5 Summary and conclusions

The Kazhdumi Formation, the Ahmadi Member of the Sarvak Formation, and the Gurpi and Pabdeh formations were introduced as source rock candidates of the Middle Cretaceous–Early Miocene petroleum system in the Persian Gulf. In this study, hydrocarbon generation potential, depositional environment, and thermal maturity of 262 cutting samples of these rock units were analyzed in 16 fields located in the Iranian sector of the Persian Gulf. Also, by using PetroMod 1D software, burial and thermal histories were modeled for six selected wells in the study area to analyze the thermal maturity evolution and hydrocarbon generation histories of the Kazhdumi Formation, Ahmadi Member, and the Gurpi and Pabdeh formations. Bottom-hole temperatures and measured vitrinite reflectance values were used for calibration of models.

  • Based on Rock-Eval pyrolysis data and normal alkane distribution patterns, the studied source rock candidates have fair hydrocarbon generation potential and deposited under marine reducing conditions with marine organic matter as the main input.

  • Vitrinite reflectance, Rock-Eval pyrolysis T max, and PI values indicate a wide range of maturities between thermally immature to mature for the studied rock units. The Kazhdumi Formation is more thermally mature than the other source rocks. The highest level of maturity is observed in the eastern parts of the study area.

  • The constant heat flow values in the range of 63–73 (from the Late Cretaceous onward) give the best fit between the measured and calculated bottom-hole temperatures and vitrinite reflectance values in the studied wells.

  • The studied source rock candidates are not sufficiently mature for hydrocarbon generation in the central wells (D-1 and F-1).

  • The Kazhdumi Formation is early mature in the western wells (B-1 and C-1) and is in the main oil window in the eastern wells (J-1 and P-1). The hydrocarbon generation from the Kazhdumi Formation started from the Early Eocene, whereas the main phase of generation begun during Late Miocene.

  • The results of the burial and thermal modeling indicate that the Ahmadi Member is immature in well C-1 and it is early mature in the B-1 well. In the eastern wells (P-1 and J-1), the Ahmadi Member is in the main oil window. The oil generation from the Ahmadi Member may have begun from Early Eocene and the main oil window occurred in the Late Miocene.

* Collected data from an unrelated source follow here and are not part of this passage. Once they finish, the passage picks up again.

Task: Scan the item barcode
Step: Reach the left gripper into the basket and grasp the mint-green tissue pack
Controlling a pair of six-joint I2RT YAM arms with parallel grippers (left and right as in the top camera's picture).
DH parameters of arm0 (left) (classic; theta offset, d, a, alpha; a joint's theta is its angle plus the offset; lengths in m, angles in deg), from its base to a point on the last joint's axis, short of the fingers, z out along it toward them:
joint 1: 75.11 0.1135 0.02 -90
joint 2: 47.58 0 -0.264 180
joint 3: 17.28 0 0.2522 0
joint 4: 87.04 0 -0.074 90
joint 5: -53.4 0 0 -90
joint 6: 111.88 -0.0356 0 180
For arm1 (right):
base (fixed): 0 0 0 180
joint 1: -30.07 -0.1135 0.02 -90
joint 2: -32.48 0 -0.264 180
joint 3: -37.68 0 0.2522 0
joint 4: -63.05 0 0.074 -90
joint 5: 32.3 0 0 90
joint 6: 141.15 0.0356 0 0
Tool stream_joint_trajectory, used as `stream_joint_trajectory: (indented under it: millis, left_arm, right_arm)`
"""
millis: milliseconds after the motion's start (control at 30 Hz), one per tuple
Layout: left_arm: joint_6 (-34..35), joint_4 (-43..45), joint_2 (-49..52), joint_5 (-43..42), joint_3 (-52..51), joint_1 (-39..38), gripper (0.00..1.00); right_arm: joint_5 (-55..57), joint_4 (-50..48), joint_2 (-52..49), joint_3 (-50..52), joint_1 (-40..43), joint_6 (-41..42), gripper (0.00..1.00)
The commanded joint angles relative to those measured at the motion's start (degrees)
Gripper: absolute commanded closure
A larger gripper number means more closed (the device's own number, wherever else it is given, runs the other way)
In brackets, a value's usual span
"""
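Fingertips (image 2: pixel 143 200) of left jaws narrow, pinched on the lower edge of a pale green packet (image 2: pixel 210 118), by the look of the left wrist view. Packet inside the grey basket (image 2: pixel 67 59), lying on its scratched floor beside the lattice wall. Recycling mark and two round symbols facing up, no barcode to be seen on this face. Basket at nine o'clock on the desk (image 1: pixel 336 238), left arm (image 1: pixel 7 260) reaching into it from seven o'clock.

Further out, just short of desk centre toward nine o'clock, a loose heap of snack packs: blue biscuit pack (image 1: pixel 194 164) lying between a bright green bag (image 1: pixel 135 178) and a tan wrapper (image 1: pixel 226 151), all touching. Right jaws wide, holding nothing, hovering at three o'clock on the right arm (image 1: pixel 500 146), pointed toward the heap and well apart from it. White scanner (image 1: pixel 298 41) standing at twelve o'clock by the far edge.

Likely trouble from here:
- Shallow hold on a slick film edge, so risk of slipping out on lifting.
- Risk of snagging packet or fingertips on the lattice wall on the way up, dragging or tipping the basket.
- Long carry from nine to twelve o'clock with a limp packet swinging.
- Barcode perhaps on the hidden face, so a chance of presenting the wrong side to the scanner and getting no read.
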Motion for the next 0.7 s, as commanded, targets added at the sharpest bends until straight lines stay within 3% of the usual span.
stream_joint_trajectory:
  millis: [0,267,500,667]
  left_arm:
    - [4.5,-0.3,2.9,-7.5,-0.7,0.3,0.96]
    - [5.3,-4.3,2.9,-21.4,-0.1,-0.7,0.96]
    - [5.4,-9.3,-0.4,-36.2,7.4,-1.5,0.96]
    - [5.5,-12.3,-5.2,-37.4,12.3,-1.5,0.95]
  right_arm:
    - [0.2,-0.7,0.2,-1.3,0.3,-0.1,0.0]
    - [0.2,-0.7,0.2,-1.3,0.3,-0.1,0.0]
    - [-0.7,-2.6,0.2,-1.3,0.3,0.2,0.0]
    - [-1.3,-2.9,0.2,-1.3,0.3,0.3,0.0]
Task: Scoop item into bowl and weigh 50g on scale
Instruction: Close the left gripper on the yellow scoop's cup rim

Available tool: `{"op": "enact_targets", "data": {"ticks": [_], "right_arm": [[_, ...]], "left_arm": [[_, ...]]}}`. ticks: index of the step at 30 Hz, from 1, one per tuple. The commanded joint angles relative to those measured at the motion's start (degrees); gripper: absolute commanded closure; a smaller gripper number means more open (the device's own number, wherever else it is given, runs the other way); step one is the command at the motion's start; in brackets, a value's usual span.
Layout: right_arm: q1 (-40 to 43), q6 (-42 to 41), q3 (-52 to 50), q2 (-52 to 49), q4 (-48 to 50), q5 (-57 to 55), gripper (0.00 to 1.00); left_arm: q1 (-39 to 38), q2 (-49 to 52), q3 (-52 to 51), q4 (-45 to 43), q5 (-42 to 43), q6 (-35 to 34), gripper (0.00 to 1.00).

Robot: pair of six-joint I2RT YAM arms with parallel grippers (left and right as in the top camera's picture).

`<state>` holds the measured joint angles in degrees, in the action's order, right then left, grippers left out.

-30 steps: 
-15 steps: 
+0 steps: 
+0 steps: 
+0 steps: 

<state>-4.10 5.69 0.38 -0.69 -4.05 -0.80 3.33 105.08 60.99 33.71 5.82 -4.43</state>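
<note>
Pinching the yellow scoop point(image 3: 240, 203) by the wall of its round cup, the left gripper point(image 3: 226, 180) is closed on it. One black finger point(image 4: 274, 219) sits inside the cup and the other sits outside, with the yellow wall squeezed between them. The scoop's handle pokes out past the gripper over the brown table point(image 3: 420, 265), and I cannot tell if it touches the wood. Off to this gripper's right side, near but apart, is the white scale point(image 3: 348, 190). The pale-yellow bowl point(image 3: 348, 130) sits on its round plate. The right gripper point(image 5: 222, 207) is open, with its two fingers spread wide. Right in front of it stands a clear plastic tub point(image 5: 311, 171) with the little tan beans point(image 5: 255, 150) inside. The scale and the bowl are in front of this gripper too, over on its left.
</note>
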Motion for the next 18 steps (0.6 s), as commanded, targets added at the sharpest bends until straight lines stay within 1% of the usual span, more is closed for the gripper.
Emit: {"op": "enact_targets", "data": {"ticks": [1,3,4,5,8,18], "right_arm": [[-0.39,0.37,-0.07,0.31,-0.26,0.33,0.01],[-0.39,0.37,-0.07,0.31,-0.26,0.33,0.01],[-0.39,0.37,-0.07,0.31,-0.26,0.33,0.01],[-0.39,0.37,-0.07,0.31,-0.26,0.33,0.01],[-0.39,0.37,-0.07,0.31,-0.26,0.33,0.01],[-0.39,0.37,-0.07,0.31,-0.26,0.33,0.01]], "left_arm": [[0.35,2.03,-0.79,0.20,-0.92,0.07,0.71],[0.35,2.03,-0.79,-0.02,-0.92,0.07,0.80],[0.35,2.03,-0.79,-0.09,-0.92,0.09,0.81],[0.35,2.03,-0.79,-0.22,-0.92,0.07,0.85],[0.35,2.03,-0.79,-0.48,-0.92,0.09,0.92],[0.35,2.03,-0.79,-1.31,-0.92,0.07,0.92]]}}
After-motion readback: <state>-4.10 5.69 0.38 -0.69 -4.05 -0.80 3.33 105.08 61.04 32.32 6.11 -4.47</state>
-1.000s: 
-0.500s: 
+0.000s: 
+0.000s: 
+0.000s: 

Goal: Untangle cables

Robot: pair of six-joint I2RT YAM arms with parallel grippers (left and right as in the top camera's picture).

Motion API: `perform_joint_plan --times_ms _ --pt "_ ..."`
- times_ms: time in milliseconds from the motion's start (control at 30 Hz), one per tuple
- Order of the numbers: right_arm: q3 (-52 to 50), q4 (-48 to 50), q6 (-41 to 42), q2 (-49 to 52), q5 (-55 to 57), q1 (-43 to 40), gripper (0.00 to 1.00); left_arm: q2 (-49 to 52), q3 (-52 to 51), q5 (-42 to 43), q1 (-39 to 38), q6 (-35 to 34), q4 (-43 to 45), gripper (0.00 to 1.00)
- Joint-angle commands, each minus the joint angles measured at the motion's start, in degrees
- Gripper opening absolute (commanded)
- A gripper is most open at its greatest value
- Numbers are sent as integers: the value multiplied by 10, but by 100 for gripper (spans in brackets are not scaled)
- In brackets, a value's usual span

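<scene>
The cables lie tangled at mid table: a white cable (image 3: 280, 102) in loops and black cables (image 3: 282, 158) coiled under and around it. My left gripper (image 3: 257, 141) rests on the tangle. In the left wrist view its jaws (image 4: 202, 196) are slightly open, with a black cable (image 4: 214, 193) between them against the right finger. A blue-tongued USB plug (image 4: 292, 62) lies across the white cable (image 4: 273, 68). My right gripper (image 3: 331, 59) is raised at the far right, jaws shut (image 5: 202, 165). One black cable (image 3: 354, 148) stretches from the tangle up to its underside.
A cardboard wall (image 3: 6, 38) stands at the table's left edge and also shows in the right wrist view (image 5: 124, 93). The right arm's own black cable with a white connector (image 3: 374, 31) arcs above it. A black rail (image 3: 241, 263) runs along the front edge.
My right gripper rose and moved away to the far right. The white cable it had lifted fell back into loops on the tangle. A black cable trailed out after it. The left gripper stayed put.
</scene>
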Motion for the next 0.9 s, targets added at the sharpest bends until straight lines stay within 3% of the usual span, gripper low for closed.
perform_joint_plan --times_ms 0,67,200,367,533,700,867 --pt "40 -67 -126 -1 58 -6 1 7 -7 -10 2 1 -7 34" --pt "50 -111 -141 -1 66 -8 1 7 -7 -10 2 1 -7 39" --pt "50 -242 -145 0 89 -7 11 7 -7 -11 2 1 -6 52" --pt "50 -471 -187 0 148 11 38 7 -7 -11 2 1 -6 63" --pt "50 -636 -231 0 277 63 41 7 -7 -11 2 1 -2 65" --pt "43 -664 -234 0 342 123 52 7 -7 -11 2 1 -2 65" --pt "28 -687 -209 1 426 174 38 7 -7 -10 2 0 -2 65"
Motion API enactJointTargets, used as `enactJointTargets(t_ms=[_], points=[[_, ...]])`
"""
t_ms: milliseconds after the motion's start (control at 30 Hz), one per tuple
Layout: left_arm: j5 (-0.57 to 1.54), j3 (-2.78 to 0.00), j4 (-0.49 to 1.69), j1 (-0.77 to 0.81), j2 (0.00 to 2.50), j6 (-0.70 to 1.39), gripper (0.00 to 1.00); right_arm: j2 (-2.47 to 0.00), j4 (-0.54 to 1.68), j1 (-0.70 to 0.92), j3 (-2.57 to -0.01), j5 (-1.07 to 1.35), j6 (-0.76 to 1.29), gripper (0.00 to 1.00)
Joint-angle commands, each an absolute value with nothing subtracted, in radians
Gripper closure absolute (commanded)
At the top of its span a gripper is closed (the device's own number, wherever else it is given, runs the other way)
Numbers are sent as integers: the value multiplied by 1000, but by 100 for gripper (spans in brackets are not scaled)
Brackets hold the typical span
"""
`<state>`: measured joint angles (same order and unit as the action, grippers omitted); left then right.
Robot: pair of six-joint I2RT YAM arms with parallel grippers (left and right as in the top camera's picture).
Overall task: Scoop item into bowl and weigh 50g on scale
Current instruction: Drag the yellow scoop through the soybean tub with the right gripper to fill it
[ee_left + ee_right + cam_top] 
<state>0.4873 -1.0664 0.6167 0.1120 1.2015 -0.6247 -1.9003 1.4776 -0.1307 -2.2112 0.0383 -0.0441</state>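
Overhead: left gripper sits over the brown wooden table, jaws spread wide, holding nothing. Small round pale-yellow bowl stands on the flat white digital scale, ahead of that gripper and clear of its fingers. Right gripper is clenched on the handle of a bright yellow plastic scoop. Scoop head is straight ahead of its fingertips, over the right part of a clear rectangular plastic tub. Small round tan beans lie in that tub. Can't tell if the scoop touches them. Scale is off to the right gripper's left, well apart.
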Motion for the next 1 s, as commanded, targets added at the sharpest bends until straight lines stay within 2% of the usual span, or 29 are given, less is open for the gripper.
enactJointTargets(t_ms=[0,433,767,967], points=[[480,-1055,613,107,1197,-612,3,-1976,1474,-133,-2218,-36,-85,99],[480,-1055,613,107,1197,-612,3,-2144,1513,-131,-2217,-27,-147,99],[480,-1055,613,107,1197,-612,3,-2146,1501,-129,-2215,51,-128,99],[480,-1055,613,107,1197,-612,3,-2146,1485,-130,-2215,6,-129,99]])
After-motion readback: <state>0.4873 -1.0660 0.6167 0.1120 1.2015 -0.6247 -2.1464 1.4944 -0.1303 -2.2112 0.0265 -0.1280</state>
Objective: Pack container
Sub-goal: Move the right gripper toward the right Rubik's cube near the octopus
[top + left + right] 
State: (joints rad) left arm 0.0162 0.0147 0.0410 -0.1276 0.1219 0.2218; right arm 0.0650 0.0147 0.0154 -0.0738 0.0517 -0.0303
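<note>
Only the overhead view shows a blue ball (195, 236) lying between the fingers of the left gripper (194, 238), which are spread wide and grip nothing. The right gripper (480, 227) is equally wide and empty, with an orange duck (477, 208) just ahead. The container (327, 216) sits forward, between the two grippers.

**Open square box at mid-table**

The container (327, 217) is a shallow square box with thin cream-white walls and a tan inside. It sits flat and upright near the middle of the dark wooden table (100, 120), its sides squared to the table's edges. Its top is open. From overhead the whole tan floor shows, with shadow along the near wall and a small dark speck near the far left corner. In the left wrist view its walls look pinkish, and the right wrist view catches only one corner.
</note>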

  • The Pabdeh and Gurpi formations are thermally immature for hydrocarbon generation in the western wells. They are early mature in well J-1 and are in the main oil window in well P-1. The hydrocarbon generation from the Gurpi Formation started in the Middle Eocene and the main phase of oil generation was in the Late Oligocene. The onset of oil generation from the Pabdeh Formation was in the Oligocene and the main oil window was within the Late Miocene.

  • Due to the higher thermal maturity, the Kazhdumi Formation and Ahmadi Member probably have a more significant role in charging the reservoirs of the study area than the Gurpi and Pabdeh formations.

  • The onset of oil expulsion in the studied source rocks was after deposition of related cap rocks, which allows the accumulation of generated hydrocarbons in the available reservoirs.